Without claiming to be a good programmer, I can at least explain why I sometimes catch and ignore. There are times when what I'm working on has to deal with an exception to compile, but is not the appropriate place to actually handle the exception. For instance, I was recently working in a program which parses a good deal of XML as one of its tasks. The actual XML parser opened a file, which generated an exception. The XML parser was not the best place to generate a dialog informing the user of bad file choice, though. Rather than get sidetracked with throwing the exception to the right place and handling it there, I silently caught the exception, leaving a comment and TODO (which my IDE tracks for me). This allowed me to compile and test without actually handling the exception. Sometimes, I will forget to take care of the TODO immediately, and the swallowed exception sticks around for a while.

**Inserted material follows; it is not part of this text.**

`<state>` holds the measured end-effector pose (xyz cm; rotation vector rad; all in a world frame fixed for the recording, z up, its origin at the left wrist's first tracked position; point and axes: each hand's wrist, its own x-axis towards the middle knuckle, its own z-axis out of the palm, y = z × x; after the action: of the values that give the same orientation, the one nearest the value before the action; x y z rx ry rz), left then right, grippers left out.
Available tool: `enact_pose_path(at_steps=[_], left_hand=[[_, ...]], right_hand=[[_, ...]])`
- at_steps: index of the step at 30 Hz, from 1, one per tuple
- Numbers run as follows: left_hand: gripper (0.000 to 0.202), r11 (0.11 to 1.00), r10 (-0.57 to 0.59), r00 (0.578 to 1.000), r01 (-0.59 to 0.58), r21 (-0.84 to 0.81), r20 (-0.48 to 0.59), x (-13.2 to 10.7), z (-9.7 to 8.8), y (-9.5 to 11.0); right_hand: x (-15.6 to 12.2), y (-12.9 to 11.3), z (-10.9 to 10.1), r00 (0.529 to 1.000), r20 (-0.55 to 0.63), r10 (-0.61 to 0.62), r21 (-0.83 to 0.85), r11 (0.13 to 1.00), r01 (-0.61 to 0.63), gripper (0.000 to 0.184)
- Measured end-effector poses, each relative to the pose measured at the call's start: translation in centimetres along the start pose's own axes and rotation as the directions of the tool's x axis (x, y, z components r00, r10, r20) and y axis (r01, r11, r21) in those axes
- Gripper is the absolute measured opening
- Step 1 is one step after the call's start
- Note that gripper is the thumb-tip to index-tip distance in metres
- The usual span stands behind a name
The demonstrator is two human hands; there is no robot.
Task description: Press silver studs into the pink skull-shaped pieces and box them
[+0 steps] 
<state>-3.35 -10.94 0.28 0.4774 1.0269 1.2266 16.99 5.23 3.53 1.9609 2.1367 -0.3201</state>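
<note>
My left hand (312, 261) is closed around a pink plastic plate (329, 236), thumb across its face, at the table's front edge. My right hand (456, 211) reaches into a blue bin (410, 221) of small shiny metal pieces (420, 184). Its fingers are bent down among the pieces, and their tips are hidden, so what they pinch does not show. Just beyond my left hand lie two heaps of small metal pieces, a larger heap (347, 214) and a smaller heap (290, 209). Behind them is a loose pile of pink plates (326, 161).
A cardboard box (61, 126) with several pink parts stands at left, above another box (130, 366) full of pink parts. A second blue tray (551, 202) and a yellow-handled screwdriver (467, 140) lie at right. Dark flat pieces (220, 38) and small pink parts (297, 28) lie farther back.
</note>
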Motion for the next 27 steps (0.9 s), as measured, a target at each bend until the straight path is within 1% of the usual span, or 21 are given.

I know this is not the best programming practice, and I certainly am not an expert programmer, but I think this is an example of why someone would want to do this.

Zoe Gagnon
Temporarily swallowing exceptions during development is a different matter than releasing code that swallows.
Steven Sudit
Yeah, in this case, they're catching and ignoring, not catch-and-rethrow.
Dean J
+12  A: 

Because sometimes the programmer has more knowledge than the compiler.

E.g. (in some fictional language where division by zero is regarded as an error):

try {
    x = 1 / (a*a + 1);
} catch (DivisionByZeroException ex) {
  // Cannot happen as a*a+1 is always positive
}

As some languages (e.g. Java) require to catch some/many/all exceptions, the compiler might complain while the programmer knows it is not possible. Sometimes the only way to get the compiler to shut up, is to explicitely swallow the exception.

In languages where the compiler doesn't complain, the empty catch usually is not written at all.

Edit: In practice, I would add an assert(false) in the catch block. If theoretically something cannot happen, it is a very serious problem when it does happen in practice ;)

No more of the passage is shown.